Read through the entries below and copy each line where "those" turns up.
________________________
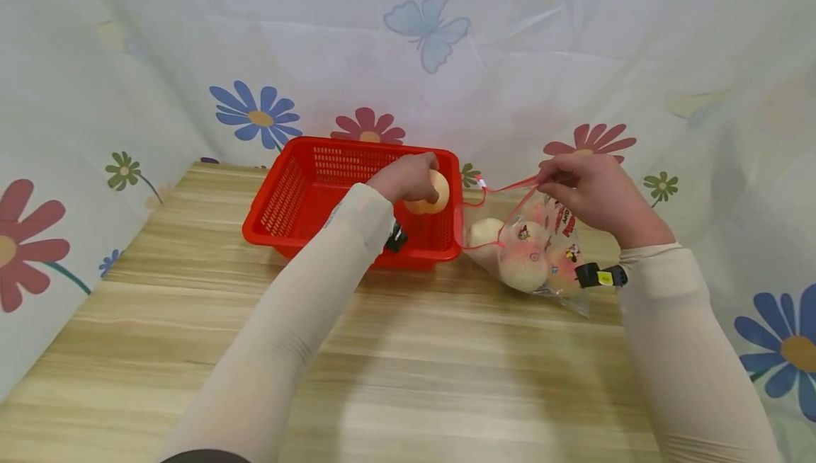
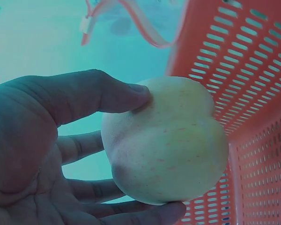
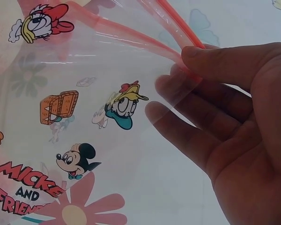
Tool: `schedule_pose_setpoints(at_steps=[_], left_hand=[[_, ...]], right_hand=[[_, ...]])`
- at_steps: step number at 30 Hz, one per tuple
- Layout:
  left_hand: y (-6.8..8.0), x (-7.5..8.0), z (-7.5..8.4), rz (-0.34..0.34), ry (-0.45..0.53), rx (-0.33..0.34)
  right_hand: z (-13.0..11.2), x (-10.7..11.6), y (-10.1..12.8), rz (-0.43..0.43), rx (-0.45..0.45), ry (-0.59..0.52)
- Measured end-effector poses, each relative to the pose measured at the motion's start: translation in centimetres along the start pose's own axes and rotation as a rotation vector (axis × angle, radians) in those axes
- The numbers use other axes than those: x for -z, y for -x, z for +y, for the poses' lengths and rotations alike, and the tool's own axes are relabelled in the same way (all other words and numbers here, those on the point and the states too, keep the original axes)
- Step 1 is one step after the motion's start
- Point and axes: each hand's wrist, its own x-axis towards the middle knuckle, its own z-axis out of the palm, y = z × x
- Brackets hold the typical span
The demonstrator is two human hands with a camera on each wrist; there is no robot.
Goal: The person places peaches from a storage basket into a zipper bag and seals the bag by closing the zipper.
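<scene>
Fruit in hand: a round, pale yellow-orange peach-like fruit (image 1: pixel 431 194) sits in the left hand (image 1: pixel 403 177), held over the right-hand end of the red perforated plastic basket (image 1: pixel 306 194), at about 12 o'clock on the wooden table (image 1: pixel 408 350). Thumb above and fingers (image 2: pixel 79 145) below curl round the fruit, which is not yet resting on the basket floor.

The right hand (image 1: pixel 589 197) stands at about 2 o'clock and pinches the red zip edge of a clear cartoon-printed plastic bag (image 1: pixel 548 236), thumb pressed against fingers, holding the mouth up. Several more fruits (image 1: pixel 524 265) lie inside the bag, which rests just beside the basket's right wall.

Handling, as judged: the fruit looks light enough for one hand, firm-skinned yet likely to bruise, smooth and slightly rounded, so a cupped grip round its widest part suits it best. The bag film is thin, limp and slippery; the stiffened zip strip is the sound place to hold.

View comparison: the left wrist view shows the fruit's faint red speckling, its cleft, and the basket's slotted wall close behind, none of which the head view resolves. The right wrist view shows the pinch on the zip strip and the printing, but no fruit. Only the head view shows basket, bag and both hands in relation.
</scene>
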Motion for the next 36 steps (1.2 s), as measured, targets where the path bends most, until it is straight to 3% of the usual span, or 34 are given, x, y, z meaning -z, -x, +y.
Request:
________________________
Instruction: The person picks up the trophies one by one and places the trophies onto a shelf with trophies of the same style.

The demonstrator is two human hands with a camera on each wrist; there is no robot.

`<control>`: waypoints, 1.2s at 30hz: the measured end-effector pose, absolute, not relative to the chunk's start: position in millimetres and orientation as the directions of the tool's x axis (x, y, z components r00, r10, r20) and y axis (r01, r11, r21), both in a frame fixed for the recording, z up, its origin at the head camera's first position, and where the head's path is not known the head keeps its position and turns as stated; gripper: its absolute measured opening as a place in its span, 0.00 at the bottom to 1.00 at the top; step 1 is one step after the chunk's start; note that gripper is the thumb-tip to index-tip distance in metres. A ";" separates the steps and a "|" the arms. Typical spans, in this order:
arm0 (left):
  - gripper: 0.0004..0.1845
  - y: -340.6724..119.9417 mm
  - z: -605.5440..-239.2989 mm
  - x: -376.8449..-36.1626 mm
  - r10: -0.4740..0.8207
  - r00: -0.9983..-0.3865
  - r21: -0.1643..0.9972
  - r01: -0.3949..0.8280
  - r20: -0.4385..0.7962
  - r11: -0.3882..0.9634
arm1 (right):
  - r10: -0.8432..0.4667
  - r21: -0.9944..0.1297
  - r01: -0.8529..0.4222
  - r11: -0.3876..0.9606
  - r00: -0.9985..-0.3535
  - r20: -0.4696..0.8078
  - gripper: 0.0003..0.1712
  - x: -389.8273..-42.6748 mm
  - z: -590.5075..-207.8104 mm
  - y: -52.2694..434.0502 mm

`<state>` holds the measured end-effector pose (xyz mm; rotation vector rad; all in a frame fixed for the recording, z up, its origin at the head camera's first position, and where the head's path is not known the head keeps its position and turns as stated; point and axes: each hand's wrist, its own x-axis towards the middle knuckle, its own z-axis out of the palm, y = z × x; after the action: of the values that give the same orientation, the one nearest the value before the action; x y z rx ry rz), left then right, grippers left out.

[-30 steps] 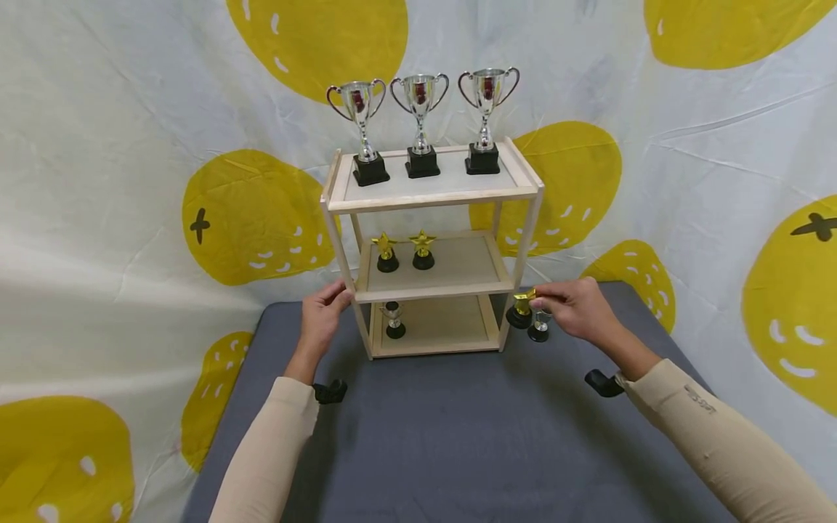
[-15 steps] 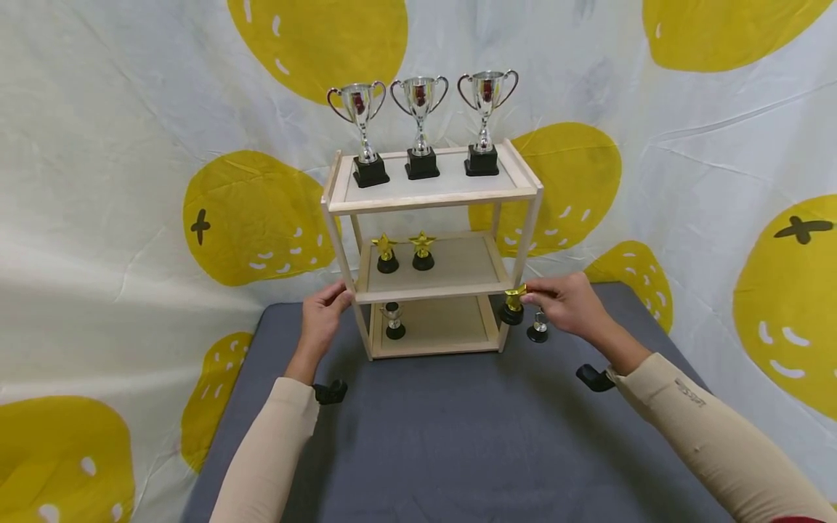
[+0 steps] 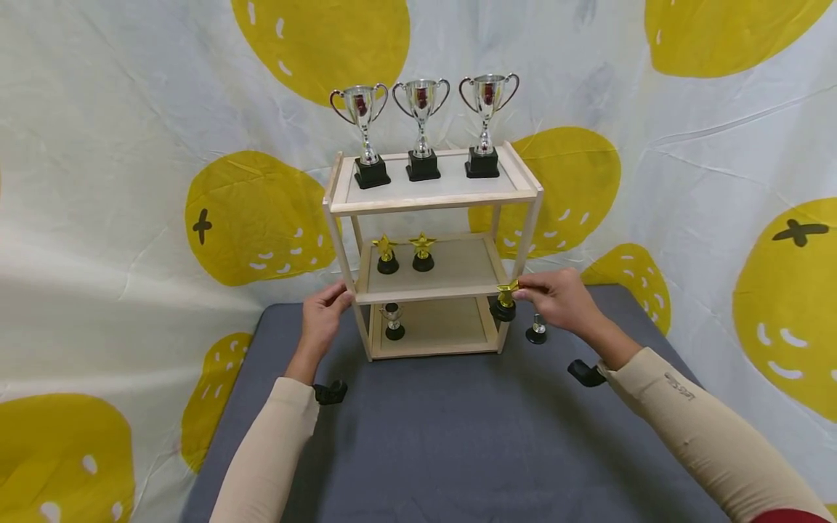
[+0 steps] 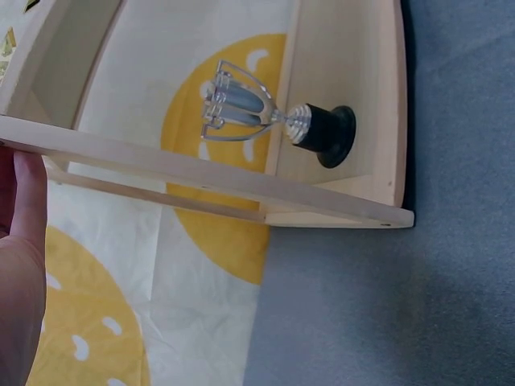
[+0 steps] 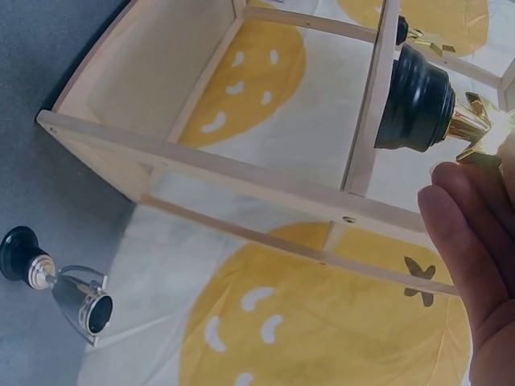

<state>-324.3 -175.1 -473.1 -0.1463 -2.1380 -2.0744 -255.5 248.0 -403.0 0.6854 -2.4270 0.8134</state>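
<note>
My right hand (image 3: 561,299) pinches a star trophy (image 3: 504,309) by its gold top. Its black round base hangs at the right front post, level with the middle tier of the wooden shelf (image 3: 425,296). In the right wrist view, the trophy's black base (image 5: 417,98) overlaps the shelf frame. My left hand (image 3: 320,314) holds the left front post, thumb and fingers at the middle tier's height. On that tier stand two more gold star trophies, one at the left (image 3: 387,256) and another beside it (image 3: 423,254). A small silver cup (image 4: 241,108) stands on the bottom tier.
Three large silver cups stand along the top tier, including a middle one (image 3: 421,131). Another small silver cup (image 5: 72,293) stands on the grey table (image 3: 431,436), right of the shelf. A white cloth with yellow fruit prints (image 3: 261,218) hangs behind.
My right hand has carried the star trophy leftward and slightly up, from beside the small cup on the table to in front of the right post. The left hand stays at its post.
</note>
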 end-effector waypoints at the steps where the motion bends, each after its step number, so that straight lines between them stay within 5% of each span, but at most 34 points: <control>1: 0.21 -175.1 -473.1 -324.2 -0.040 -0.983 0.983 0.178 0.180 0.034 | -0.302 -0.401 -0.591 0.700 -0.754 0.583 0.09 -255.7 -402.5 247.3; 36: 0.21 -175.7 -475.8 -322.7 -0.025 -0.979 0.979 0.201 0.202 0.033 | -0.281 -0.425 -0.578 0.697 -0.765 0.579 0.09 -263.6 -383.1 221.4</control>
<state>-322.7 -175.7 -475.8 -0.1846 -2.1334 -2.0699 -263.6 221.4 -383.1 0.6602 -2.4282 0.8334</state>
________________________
SOLUTION TO THIS PROBLEM:
- Measured end-effector poses, each relative to the pose measured at the motion's start: translation in centimetres along the start pose's own axes and rotation as a rotation vector (axis × angle, radians) in those axes
- The numbers use other axes than those: x for -z, y for -x, z for +y, for the poses' lengths and rotations alike, and the tool's own axes are relabelled in the same way (all other words and numbers here, those on the point and the states too, keep the original axes)

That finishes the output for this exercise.